Abstract BackgroundMethicillin-resistant Staphylococcus aureus (MRSA) infections have become a leading cause of bacterial infections in both healthcare and community settings. Mutations in the rpoB gene cause resistance to rifampin (RIF R ), a critical antibiotic for treatment of multidrug-resistant S. aureus . The aim of this study was to detect the molecular characteristics of RIF R MRSA and analysis the rpoB gene mutations involved in RIF resistance. MethodsA total of 49 RIF R MRSA and 38 RIF S MRSA isolates collected from seven cities in China were analyzed by multilocus sequence typing, staphylococcus chromosomal cassette mec (SCC mec ) typing, spa typing, and rpoB gene mutations. ResultsST239-III-t030 (35/49, 71.4%), the major clone in RIF R MRSA isolates; ST45-IV-t116 (16/38, 42.1%), the major clone in RIF S MRSA isolates with rpoB mutations. RIF R MRSA isolates were resistance to erythromycin, ciprofloxacin, tetracycline, gentamicin, and clindamycin. By contrast, RIF S MRSA isolates with rpoB mutation were more susceptible to ciprofloxacin, tetracycline, and gentamicin. Forty-three (87.8%) isolates present the mutational change H481N and L466S, conferring 128-512 μg/ml RIF resistance. The four isolates with RIF MIC > 1024 μg/ml had additional amino acid substitution: H481N, L466S, A473T (n=2); H481Y (n=2), associated with a high-level RIF resistance.
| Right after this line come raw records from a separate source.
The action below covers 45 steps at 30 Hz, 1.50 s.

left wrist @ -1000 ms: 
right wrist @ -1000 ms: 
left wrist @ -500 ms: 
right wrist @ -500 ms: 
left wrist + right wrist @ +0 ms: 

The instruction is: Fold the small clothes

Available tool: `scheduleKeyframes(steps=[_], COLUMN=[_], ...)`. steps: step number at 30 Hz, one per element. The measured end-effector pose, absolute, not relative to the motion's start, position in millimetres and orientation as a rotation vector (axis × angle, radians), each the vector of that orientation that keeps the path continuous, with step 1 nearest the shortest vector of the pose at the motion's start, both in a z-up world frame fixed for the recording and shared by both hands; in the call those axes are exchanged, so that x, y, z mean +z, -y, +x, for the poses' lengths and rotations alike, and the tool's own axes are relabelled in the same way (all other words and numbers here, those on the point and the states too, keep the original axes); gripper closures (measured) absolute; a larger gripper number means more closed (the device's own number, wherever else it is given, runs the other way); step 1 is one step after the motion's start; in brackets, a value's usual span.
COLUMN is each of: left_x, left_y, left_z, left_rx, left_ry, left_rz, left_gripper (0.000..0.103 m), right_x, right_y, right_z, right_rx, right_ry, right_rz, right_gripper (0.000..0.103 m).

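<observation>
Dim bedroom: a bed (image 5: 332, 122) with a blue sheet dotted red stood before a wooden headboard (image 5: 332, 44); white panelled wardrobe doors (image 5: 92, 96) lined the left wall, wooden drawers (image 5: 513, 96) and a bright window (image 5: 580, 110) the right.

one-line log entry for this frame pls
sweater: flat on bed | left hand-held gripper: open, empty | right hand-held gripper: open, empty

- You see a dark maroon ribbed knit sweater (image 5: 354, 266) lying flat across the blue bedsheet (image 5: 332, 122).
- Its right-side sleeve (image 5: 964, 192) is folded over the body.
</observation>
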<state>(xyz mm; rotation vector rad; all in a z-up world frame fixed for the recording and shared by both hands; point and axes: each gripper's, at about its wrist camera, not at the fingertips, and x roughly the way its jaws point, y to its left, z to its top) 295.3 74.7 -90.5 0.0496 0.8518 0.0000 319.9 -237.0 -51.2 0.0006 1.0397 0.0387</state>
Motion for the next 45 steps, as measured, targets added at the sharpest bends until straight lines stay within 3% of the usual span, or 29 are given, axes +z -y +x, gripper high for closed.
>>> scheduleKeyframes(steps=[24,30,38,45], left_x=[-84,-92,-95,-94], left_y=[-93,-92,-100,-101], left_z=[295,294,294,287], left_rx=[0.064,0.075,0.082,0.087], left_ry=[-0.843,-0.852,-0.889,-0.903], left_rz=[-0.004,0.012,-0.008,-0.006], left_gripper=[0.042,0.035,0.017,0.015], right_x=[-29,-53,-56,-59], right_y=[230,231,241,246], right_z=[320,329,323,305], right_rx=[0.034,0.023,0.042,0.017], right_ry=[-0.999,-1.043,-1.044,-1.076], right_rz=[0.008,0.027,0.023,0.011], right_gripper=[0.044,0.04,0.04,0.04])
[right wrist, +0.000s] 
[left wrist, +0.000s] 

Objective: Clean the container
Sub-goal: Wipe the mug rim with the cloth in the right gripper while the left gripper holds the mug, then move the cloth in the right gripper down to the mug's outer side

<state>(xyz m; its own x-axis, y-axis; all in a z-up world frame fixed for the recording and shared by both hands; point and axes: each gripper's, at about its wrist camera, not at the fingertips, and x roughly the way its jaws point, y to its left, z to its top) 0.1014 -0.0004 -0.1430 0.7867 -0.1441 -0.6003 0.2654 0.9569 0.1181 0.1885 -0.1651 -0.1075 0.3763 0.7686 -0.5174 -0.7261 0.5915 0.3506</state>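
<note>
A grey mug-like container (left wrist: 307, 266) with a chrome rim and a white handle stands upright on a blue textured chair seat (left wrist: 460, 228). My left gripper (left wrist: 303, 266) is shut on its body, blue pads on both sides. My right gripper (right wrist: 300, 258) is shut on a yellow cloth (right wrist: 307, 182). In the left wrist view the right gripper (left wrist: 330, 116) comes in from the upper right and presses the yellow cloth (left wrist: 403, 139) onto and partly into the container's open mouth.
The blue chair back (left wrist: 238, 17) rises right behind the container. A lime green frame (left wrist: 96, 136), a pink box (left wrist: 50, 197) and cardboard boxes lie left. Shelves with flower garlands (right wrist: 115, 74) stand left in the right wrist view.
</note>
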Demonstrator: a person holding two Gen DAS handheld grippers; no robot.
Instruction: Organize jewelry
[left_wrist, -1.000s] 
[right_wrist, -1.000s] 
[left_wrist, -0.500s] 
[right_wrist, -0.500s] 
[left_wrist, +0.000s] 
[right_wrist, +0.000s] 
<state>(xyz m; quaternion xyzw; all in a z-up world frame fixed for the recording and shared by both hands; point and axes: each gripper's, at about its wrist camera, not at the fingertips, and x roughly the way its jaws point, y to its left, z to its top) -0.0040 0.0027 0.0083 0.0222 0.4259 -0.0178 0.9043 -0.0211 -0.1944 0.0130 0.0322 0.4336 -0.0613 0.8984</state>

Of 38 RIF S MRSA isolates, two mutations were observed, including H481N (n=37) and A477D (n=1). ConclusionThe predominant RIF R MRSA clones in China were ST239III-t030. Molecular character, antibiotic resistant profiles, and rpoB mutations between RIF R MRSA and RIFS MRSA were diverse. Antibiotics for treating patients with MRSA infections can be selected based on molecular characteristics.